YOUR TASK:
Type out every line of the data again, exactly.

++++++++++

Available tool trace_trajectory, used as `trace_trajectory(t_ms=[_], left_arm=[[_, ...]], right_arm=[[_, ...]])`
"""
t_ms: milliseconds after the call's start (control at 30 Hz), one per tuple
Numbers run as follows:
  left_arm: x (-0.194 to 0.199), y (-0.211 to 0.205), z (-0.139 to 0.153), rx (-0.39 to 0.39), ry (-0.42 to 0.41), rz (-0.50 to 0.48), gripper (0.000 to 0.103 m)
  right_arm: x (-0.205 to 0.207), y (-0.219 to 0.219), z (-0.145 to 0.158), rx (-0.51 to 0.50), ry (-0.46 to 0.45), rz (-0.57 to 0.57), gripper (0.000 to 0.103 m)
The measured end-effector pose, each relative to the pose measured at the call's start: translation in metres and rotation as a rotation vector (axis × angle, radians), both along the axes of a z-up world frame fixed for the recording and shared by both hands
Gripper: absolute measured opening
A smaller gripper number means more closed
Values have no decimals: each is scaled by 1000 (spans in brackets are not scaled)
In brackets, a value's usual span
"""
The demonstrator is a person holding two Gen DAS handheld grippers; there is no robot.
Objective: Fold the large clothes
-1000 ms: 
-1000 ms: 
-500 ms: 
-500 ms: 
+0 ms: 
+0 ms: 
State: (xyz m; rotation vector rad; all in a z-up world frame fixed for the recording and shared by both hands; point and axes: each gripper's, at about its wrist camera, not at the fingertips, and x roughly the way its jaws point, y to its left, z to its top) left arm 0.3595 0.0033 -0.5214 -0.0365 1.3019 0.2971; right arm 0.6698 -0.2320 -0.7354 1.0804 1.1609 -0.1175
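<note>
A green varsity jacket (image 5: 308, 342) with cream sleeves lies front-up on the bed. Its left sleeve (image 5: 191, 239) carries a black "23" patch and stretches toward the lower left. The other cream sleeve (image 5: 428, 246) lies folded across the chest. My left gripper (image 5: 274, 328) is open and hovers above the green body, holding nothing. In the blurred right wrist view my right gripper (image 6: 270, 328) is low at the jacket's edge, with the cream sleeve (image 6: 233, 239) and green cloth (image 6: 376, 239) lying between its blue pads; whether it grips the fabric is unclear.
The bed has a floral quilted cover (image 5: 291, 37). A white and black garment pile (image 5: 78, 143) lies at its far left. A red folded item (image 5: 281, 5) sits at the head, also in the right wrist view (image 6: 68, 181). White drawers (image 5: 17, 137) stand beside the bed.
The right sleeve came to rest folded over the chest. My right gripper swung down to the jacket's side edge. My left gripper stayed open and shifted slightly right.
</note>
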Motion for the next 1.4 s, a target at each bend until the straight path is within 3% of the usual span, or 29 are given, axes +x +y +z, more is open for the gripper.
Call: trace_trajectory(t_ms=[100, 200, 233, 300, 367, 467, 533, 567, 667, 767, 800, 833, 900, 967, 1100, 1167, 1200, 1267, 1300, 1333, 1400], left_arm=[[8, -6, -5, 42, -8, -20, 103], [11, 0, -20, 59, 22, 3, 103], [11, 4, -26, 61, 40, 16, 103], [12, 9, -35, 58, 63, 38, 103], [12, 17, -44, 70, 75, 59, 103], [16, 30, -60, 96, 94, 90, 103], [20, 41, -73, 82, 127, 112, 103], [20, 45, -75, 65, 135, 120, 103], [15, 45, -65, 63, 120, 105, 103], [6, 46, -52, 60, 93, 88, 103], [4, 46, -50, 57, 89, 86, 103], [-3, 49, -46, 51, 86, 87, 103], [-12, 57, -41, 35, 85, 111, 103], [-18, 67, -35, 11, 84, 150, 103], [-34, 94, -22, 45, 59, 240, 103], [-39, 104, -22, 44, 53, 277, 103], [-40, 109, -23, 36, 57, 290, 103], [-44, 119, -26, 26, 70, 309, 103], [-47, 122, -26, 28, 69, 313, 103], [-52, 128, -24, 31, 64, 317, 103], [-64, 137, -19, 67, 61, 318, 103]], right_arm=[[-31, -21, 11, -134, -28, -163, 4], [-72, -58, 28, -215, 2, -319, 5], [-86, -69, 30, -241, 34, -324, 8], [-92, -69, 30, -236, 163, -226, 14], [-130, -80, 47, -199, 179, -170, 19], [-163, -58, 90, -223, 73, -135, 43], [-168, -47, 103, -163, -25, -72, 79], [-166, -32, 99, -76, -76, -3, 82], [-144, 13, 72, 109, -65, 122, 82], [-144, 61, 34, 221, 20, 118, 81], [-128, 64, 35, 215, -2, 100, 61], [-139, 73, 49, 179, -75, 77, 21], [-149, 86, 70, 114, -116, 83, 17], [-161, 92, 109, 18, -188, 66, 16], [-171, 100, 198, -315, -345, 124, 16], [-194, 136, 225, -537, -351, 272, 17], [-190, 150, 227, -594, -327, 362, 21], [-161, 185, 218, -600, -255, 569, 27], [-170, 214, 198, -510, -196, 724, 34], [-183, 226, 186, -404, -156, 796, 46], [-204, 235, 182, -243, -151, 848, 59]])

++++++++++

ANSWER AREA:
Available tool trace_trajectory, used as `trace_trajectory(t_ms=[_], left_arm=[[_, ...]], right_arm=[[_, ...]])`
"""
t_ms: milliseconds after the call's start (control at 30 Hz), one per tuple
Numbers run as follows:
  left_arm: x (-0.194 to 0.199), y (-0.211 to 0.205), z (-0.139 to 0.153), rx (-0.39 to 0.39), ry (-0.42 to 0.41), rz (-0.50 to 0.48), gripper (0.000 to 0.103 m)
  right_arm: x (-0.205 to 0.207), y (-0.219 to 0.219), z (-0.145 to 0.158), rx (-0.51 to 0.50), ry (-0.46 to 0.45), rz (-0.57 to 0.57), gripper (0.000 to 0.103 m)
The measured end-effector pose, each relative to the pose measured at the call's start: translation in metres and rotation as a rotation vector (axis × angle, radians), both along the axes of a z-up world frame fixed for the recording and shared by both hands
Gripper: absolute measured opening
A smaller gripper number means more closed
Values have no decimals: each is scaled by 1000 (spans in brackets are not scaled)
In brackets, a value's usual span
"""
The demonstrator is a person holding two Gen DAS handheld grippers; there is no robot.
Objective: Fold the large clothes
-1000 ms: 
-1000 ms: 
-500 ms: 
-500 ms: 
+0 ms: 
+0 ms: 
State: (xyz m; rotation vector rad; all in a z-up world frame fixed for the recording and shared by both hands; point and axes: each gripper's, at about its wrist camera, not at the fingertips, and x roughly the way its jaws point, y to its left, z to its top) left arm 0.3595 0.0033 -0.5214 -0.0365 1.3019 0.2971; right arm 0.6698 -0.2320 -0.7354 1.0804 1.1609 -0.1175
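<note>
A green varsity jacket (image 5: 308, 342) with cream sleeves lies front-up on the bed. Its left sleeve (image 5: 191, 239) carries a black "23" patch and stretches toward the lower left. The other cream sleeve (image 5: 428, 246) lies folded across the chest. My left gripper (image 5: 274, 328) is open and hovers above the green body, holding nothing. In the blurred right wrist view my right gripper (image 6: 270, 328) is low at the jacket's edge, with the cream sleeve (image 6: 233, 239) and green cloth (image 6: 376, 239) lying between its blue pads; whether it grips the fabric is unclear.
The bed has a floral quilted cover (image 5: 291, 37). A white and black garment pile (image 5: 78, 143) lies at its far left. A red folded item (image 5: 281, 5) sits at the head, also in the right wrist view (image 6: 68, 181). White drawers (image 5: 17, 137) stand beside the bed.
The right sleeve came to rest folded over the chest. My right gripper swung down to the jacket's side edge. My left gripper stayed open and shifted slightly right.
</note>
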Motion for the next 1.4 s, a target at each bend until the straight path is within 3% of the usual span, or 29 are given, axes +x +y +z, more is open for the gripper.
Call: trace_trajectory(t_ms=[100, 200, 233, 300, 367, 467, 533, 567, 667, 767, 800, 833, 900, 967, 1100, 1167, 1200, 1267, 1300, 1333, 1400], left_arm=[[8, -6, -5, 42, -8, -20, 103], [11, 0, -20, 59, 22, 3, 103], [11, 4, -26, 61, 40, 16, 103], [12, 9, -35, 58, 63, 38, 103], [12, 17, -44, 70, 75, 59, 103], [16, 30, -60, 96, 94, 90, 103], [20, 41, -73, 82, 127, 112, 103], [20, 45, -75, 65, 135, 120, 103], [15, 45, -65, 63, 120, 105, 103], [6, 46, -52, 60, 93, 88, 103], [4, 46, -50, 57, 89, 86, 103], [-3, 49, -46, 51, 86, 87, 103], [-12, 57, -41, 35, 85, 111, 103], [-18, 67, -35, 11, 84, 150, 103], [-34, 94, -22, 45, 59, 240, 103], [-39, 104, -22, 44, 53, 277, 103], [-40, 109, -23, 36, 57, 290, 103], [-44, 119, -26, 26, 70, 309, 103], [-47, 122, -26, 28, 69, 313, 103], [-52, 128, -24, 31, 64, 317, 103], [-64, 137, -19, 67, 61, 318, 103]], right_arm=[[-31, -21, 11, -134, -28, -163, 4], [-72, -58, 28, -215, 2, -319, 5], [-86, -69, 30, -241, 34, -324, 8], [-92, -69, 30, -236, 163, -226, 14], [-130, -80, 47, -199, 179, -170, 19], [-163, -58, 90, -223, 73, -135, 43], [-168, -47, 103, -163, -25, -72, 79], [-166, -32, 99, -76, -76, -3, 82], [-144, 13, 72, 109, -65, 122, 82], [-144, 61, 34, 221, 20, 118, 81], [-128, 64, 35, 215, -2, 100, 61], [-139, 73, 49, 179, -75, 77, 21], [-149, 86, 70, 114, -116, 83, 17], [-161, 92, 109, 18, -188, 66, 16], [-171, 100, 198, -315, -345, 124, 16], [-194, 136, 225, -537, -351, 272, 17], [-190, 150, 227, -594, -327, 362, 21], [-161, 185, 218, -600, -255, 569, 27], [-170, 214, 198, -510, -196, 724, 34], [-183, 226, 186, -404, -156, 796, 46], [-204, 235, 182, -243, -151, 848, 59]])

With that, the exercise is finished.